Introduction to Caché
Objects, SQL, and the Unified Data Architecture
|
|
A powerful and unique feature of Caché is its unique Unified Data Architecture that provides simultaneous, high-performance object and relational access to data stored within Caché.
Within Caché, you can model your application components as objects. Objects are organized by classes which define the data (properties) and behavior (methods) of the object.
Unified Data Architecture
The meta-information, or definition, of each class is stored within a common repository referred to as the Caché class dictionary. The class dictionary is itself an object database, stored within Caché, whose contents can be accessed using objects. The class dictionary, by means of a class compiler, defines the storage structure needed by persistent objects and converts class definitions into parallel sets of executable code that provide both the object and relational access to this storage structure. By means of this architecture, the object and relational code paths are efficient and automatically synchronized with one another.
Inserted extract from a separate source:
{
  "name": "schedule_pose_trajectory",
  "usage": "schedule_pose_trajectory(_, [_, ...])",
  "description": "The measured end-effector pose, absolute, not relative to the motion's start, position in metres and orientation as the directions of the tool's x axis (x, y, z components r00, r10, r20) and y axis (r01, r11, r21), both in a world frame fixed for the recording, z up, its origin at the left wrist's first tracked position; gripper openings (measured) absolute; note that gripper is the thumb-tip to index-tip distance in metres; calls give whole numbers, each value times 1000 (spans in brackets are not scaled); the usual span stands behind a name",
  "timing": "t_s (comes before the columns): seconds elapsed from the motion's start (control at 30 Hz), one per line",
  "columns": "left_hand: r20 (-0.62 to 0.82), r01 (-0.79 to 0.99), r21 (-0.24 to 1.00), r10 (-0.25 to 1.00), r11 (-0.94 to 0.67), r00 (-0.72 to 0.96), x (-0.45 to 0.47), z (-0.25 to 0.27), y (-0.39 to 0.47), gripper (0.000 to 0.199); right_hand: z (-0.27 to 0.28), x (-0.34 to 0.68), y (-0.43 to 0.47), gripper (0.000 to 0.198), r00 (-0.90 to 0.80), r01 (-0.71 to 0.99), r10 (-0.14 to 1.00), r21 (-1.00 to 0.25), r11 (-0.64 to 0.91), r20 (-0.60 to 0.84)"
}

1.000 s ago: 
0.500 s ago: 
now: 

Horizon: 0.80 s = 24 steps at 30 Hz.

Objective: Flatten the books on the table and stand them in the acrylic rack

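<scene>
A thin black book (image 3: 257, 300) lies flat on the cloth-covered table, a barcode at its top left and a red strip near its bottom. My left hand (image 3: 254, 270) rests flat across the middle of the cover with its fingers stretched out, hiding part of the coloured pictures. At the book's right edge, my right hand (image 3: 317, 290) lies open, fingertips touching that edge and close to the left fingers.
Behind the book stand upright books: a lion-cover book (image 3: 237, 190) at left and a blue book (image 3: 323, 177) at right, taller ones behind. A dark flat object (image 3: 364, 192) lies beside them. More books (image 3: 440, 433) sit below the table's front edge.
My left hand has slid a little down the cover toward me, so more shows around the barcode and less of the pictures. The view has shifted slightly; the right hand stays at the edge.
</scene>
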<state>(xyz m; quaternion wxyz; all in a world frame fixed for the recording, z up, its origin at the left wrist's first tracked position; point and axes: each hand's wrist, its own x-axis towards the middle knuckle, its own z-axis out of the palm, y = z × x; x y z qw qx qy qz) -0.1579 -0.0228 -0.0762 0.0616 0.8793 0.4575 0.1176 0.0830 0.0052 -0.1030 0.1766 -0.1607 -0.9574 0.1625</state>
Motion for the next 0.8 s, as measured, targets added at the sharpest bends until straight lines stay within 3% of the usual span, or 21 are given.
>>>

Class definitions can be added to the class dictionary in a number of ways:
-
Interactively, using the
Studio development environment.
-
Relationally, using DDL. Caché accepts standard SQL DDL statements and automatically creates corresponding class and table definitions.
-
Textually, using XML. Caché supports an external, XML representation of class definitions. Typically this is used for source code management, deployment, automatic code generation, and interoperation with other tools.
-
Programmatically, using objects. Using the Caché set of class definition objects, you can create programs that communicate directly with the class dictionary and create new classes at application runtime.
-
Using an XML Schema Wizard, included within
Studio, that can create class definitions from most XML schema files.
The Caché object model differs from those of programming languages in that in addition to properties and methods, you can specify storage-related behavior such as indices, constraints, and storage structure.
The storage structure used by persistent objects is independent of the logical definition of a class and is quite flexible: developers can use the default structures provided by the class compiler or they can tune the structures for specific cases.
Caché includes a full-featured, next-generation object database specifically designed to meet the needs of complex, transaction oriented applications. The Caché object model includes the following features:
-
Classes You can define classes that represent the state (data) and behavior (code) of your application components. Classes are used to create instances of objects as both runtime components and as items stored within the database.
-
Properties Classes can include properties, which specify the data associated with each object instance. Properties can be simple literals (such as strings or integers), user-defined types (defined using data type classes), complex (or embedded) objects, collections, or references to other objects.
-
Relationships Classes can define how instances of objects are related to one another. The system automatically provides navigational methods for relationships as well as referential integrity within the database.
-
Methods Classes can define behavior by means of methods: executable code associated with an object. Object methods run within a Caché server process (though they can be invoked from a remote client). Object methods can be scripted using ObjectScript, SQL, or they can be generated using method generators, which are code that automatically creates customized methods according to user-defined rules.
-
Object persistence Persistent objects have the ability to automatically store and retrieve themselves to a database. The persistence support includes complete database functionality including automatic transaction management, concurrency control, index maintenance, and data validation. Persistent objects are automatically visible through SQL queries.
-
Inheritance By deriving new classes from existing ones, you can reuse previously written code as well as create specialized versions of classes.
-
Polymorphism Caché supports complete object polymorphism. This means that applications can use a well-defined interface (a set of methods and properties provided by a superclass) and the system will automatically invoke the correct interface implementation based on the type of each object. This makes it much easier to develop flexible database applications.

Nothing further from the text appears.